I searched around and found RegulatorRectifier.com. They sell, in addition to other electronic components, complete ignition systems for dirt bikes, ATV's etc. This includes the flywheel, stator, CDI and ignition coil. It looks like they have one or two ignition systems and use custom backing plates for mounting the stator on different engines. It looked like a reasonable alternative, so I ordered one.

The problems began right away. The supplied 5mm screws for mounting the stator backing plate to the engine were too long and bottomed out before holding the stator tightly. The screws were also made of very soft steel. I replaced them with better grade allen screws that were the right length. The installation instructions were also very sketchy. For example, they tell you not to over tighten the flywheel nut, but they don't give any torque specs.

After mounting the flywheel and stator, and setting the timing with a dial gauge, I mounted the CDI and ignition coil. Since I have been working on motorcycles, professionally and otherwise, since before electronic ignitions were common, so I am aware of the precautions of working with CDI ignitions. Don't crank the engine without the spark plug being grounded. The last thing I did was connect the stator to the CDI. But when I kicked the engine over, once again, I had no spark.

I did some resistance and voltage checks on the exciter and trigger coils, which looked good, and I contacted the company and sent them the measurements. They came back saying the stator looked good, and I should send the CDI back to them (at my cost) for testing. I agreed, but when I unbolted the CDI from the frame, the single mounting tab on the CDI disintegrated. I noted the failure and sent the until back to them.
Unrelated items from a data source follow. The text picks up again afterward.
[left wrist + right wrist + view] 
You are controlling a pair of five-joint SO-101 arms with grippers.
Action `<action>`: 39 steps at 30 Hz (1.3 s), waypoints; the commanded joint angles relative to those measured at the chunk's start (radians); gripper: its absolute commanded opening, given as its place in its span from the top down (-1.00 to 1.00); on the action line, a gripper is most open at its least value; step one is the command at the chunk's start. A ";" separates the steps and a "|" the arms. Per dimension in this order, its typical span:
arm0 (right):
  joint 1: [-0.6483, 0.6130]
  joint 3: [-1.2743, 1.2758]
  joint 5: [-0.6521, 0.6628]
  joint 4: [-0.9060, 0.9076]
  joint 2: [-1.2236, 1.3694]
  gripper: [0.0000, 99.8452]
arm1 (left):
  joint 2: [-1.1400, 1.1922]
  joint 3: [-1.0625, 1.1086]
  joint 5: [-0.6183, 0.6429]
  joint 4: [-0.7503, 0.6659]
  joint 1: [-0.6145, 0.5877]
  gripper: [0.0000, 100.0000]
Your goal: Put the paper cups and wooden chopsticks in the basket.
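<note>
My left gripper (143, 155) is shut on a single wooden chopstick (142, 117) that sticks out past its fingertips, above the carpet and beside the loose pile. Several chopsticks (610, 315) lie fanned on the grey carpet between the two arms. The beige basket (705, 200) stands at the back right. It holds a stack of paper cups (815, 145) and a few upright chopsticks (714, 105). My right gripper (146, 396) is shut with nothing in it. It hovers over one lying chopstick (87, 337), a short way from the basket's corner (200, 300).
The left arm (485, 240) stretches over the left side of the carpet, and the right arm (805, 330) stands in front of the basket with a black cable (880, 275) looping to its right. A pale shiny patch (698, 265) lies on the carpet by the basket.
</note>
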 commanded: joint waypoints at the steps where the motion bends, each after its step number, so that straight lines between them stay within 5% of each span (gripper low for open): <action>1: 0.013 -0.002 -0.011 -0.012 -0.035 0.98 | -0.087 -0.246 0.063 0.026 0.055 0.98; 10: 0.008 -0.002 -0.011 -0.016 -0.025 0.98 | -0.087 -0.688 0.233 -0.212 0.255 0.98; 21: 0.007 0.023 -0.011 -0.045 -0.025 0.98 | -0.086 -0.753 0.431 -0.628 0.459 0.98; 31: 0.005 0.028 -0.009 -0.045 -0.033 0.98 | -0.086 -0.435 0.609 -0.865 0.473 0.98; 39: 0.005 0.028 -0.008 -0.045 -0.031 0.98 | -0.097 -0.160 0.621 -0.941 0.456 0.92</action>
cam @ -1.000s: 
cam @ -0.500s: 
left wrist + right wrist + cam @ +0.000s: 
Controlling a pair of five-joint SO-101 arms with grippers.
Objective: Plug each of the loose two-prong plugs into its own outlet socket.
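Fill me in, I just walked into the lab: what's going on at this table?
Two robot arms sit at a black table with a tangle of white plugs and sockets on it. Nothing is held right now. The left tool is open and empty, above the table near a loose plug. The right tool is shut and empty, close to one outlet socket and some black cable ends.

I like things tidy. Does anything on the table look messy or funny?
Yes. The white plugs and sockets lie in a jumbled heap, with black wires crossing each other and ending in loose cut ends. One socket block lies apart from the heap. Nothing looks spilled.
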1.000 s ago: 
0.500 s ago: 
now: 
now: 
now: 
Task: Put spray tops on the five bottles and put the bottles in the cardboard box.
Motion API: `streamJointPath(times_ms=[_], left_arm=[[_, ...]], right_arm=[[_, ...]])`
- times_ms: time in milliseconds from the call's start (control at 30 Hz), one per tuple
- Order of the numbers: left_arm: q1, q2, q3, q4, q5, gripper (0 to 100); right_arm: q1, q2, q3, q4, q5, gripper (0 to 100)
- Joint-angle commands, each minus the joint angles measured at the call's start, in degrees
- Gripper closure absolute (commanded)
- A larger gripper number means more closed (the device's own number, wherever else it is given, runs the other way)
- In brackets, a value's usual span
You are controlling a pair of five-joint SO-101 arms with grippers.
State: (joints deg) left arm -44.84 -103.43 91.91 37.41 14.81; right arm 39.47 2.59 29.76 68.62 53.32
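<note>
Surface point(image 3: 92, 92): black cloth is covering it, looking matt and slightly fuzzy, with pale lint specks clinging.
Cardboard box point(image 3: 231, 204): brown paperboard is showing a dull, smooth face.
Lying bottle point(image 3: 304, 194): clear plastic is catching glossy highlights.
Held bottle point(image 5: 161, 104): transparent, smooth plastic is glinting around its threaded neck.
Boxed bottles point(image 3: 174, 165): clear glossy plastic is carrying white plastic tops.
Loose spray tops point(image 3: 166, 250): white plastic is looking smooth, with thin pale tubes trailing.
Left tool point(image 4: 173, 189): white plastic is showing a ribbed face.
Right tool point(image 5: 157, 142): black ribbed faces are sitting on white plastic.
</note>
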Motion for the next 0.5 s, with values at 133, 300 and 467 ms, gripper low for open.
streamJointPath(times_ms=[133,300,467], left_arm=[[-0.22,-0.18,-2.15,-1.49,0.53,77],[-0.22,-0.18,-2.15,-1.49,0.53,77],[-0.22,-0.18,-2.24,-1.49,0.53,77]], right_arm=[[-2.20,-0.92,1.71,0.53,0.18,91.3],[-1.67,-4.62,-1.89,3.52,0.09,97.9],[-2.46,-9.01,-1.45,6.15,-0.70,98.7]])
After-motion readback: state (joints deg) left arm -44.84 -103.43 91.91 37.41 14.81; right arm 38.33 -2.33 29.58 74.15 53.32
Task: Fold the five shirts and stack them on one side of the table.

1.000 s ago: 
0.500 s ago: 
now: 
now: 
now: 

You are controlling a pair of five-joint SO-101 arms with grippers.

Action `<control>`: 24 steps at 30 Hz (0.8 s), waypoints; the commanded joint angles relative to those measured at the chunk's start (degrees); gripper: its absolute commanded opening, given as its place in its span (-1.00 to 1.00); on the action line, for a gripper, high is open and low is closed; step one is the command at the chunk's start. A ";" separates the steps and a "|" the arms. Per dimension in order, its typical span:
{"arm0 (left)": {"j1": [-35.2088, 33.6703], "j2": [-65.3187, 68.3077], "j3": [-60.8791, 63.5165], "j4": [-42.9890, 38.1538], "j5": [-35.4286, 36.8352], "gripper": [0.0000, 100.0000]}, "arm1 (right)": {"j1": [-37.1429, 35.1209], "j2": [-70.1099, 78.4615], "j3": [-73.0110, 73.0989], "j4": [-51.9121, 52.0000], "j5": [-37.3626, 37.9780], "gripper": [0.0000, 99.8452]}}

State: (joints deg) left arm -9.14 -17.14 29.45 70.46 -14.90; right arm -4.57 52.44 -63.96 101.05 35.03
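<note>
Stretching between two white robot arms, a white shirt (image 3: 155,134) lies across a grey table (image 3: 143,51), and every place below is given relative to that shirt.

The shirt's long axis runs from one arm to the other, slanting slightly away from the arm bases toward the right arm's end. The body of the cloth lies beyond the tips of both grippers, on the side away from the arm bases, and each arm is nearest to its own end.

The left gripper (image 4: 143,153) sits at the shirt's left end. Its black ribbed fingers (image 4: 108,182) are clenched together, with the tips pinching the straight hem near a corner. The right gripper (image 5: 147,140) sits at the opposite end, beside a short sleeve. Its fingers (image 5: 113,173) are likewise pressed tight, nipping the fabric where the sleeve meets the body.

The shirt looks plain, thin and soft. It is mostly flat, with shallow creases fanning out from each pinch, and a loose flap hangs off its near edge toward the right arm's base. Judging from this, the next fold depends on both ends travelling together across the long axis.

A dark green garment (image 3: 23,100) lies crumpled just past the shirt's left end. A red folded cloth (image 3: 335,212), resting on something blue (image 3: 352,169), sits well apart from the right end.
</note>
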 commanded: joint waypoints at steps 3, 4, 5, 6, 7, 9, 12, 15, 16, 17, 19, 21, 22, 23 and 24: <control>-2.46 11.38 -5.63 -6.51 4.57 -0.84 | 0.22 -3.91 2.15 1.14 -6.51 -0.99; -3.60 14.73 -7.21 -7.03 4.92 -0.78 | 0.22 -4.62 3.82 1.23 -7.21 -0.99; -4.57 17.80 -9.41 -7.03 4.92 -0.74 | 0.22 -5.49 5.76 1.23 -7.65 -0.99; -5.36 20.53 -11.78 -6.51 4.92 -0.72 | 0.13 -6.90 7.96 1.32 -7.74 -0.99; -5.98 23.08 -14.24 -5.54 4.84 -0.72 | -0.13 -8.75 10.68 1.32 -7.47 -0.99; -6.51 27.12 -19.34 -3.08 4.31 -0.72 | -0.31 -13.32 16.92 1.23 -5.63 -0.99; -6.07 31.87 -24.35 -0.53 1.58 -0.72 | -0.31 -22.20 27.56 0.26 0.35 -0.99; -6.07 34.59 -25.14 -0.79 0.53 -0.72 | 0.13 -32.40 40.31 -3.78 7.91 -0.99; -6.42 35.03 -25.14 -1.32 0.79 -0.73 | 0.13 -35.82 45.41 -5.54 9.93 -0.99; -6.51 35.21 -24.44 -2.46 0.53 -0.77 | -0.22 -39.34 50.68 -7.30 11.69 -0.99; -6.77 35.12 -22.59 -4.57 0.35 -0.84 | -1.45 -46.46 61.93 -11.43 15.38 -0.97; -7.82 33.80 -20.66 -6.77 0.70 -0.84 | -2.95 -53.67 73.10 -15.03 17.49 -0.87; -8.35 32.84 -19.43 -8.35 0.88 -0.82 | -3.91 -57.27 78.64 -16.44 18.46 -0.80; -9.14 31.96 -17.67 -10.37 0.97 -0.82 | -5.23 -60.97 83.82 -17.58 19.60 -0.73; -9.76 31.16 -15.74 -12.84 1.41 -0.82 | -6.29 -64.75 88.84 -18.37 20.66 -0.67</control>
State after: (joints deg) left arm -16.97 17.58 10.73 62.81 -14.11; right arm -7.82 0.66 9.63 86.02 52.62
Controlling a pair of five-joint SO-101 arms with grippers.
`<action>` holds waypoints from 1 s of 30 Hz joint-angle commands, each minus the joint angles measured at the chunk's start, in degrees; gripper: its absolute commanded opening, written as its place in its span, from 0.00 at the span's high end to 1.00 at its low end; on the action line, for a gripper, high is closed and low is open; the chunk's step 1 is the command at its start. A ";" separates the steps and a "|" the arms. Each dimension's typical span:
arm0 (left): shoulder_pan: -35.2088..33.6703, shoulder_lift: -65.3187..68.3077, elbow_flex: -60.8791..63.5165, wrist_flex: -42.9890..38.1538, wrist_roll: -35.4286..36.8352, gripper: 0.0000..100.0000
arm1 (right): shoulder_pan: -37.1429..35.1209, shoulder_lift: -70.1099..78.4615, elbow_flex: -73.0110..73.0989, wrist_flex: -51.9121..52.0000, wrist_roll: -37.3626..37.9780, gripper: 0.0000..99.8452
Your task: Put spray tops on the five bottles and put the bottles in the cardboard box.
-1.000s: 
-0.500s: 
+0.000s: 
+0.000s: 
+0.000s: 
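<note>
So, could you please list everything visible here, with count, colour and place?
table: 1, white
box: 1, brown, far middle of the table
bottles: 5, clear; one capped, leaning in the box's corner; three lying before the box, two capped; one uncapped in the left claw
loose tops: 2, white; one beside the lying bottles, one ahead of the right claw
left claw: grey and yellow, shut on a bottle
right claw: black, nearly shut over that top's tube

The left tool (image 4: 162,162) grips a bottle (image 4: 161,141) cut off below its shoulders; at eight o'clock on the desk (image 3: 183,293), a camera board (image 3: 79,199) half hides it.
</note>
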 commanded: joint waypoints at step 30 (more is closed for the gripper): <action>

I also tested the ignition coil, which checked out OK.

Weeks later, they got back to me, telling me that the CDI tested good. They said they could return it to me, or I could purchase a replacement. I pointed out that if the stator was good, as they had stated, and the CDI had tested good, and I knew the ignition coil was good, then I should have spark, but I didn't. I also pointed out that the failure of the mounting tab should warrant a free replacement, regardless of its testing status. They declined. I told them to toss the CDI in the trash, as it was of no use to me, and I wouldn't be wasting any more money on their products.

My plan is to build my own CDI, I've found some circuit schematics, and I have some experience in electronics, so we'll see what happens next.
well I for one have an interest in this and will follow. I too built an electronic ignition system for my early 70's V twin Ducati out of (don't laugh) Chrysler parts. Bot a reluctor and ground off 7 of the poles and somehow mounted two pole pickups and timed it properly. Worked great - threw a strong spark, a step above the dismal performance of stock at the time.